駅から家まで近いと言っていた通り、ほんの数分で着いてしまった。
なまえさんがマンションのエントランスに入っていくのを見送ろうと立ち止まると、なまえさんも一緒に足を止める。

「入ってください」
「うん。送ってくれてありがとう」
「いえ」

俺がそうしたかっただけだという言葉を飲み込む。
何度も何度も言いたいことを押し込んで、もう会いたくないと思うこともあるけれどやっぱり顔を見たら嬉しい。
なまえさんのことが好きだ。

「万里くん」
「はい」
「それ飲み終わった?」
「あーいや、まだ残ってます」

飲み切っていたら空のカップを捨ててくれようとしたのかとしれない。
だけどまだ残っていると伝えると「そっか」となまえさんの顔がほころぶ。

「わたしもまだ残ってるからもうちょっとお話しない?」
「……明日早いんじゃないんですか」
「あ、万里くん聞いてたんだ。あれ嘘だから大丈夫だよ」

あいつには嘘をつくのに俺とはもう少し話そうと言ってくれるのか。
別にそこになんの意味がないことはわかっているのにそんなことを思ってしまう自分が嫌になる。
他意なんてないんだから、俺だって「じゃあそうしましょう」とサラリと言うべきところなのに唇を噛んでしまった。
なまえさんがそんな俺の顔を見上げながら眉を下げる。

「勘違いとかお節介だったらごめんなさいなんだけど」

そう少し言いにくそうに発せられた声に肩が揺れた。

「何か話したいこととかあるのかなって」
「……は?」
「いや、わたしにってわけじゃなくて。
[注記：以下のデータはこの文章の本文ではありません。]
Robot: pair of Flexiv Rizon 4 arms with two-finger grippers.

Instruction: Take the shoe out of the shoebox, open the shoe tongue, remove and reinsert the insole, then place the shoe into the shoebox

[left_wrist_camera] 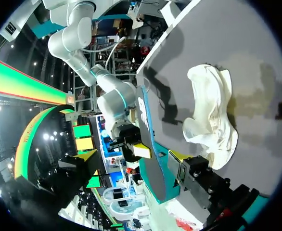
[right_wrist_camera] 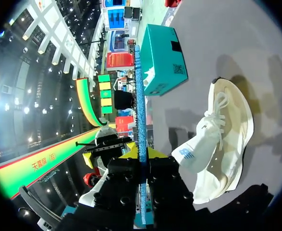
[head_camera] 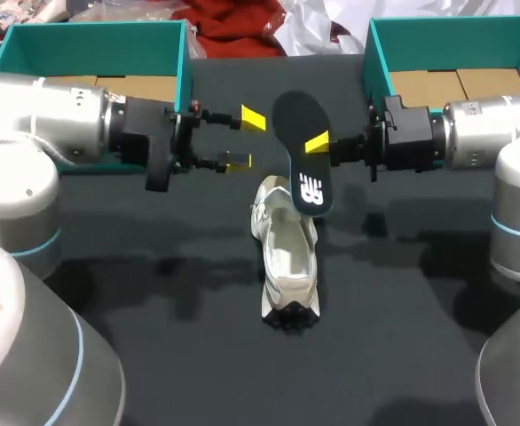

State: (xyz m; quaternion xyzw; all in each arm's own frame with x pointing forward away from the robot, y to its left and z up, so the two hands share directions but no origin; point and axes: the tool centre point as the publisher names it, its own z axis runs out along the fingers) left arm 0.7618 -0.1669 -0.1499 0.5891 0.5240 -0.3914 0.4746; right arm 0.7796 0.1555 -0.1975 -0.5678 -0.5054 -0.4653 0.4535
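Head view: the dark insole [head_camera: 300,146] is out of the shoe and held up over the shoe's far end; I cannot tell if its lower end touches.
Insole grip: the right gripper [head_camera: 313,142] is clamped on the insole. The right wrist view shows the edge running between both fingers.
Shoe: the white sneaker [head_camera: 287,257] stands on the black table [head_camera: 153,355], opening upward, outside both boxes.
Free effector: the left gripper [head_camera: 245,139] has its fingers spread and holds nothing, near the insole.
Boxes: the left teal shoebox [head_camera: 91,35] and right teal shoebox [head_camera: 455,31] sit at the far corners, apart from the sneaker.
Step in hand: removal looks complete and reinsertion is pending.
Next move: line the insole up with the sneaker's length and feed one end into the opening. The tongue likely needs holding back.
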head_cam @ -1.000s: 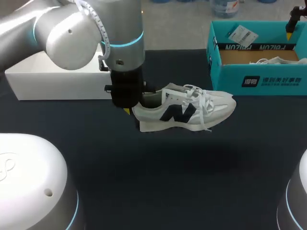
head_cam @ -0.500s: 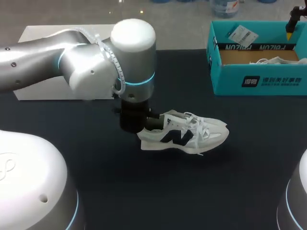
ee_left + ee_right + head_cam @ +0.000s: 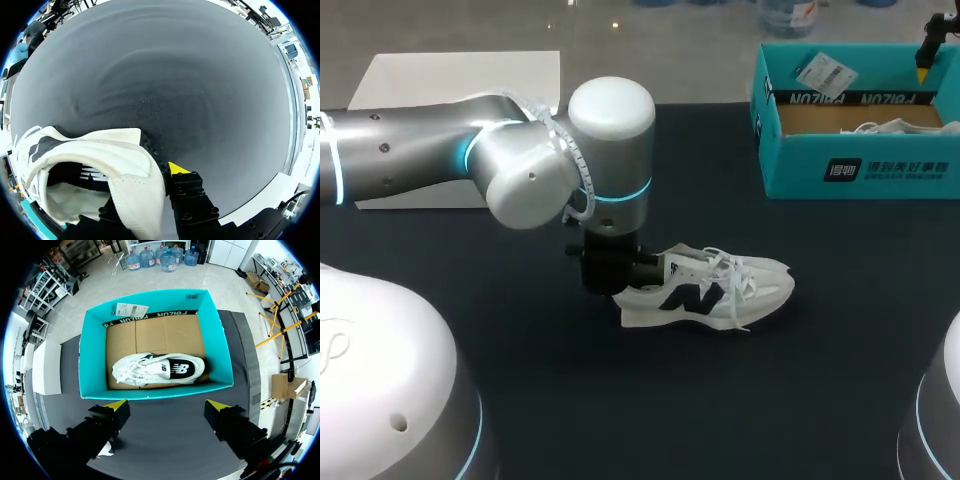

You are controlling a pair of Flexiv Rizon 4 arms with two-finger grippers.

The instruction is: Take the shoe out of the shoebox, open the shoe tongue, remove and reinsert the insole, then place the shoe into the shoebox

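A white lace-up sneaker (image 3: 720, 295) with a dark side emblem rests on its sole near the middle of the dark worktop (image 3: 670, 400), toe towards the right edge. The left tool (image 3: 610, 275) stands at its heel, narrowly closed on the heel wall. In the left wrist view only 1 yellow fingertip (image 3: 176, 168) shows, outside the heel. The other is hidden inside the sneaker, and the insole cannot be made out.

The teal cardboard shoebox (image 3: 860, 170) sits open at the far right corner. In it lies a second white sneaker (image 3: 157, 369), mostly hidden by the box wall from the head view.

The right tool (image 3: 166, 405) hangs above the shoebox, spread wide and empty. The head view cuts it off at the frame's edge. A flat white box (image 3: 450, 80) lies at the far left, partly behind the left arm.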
なんとなくもやもやしてそうな顔してるから、何かあったのかなって」
「どんな顔っすか……」
「悩んでるみたいな顔」

悩んでいるわけではない、と思う。
なぜなら悩んだって仕方がないからだ。
なまえさんにそんなことを言われてしまったのは自分の気持ちが滲み出たせいかもしれない。
一緒にいればいるだけ想いが募るような気する。
何も言わない俺の顔を覗き込むように首を傾げたなまえさんから思わず視線を逸らした。
なんにもないですよって、平気な顔と声で言わなきゃなんねぇのに。

「言いにくかったり言いたくなかったら言わなくても良いけど、一緒にコーヒー飲むくらいならわたしにもできるかなって」

まだ中身の残っている紙コップを持つ手に無意識に力が入る。
勘違いだったらごめんね、となまえさんがもう一度言ってその声を聞きながら無性に泣きたくなった。

「……なまえさん」
「うん?」
「じゃあ、お言葉に甘えてこれ飲み終わるまでここにいてもいいですか」

もちろん、とまたふにゃふにゃとした顔で笑うなまえさんのことを諦めたい。
だけど隣にいられる時間が少しでもあるのなら、それを手離したくないとも思ってしまうんだ。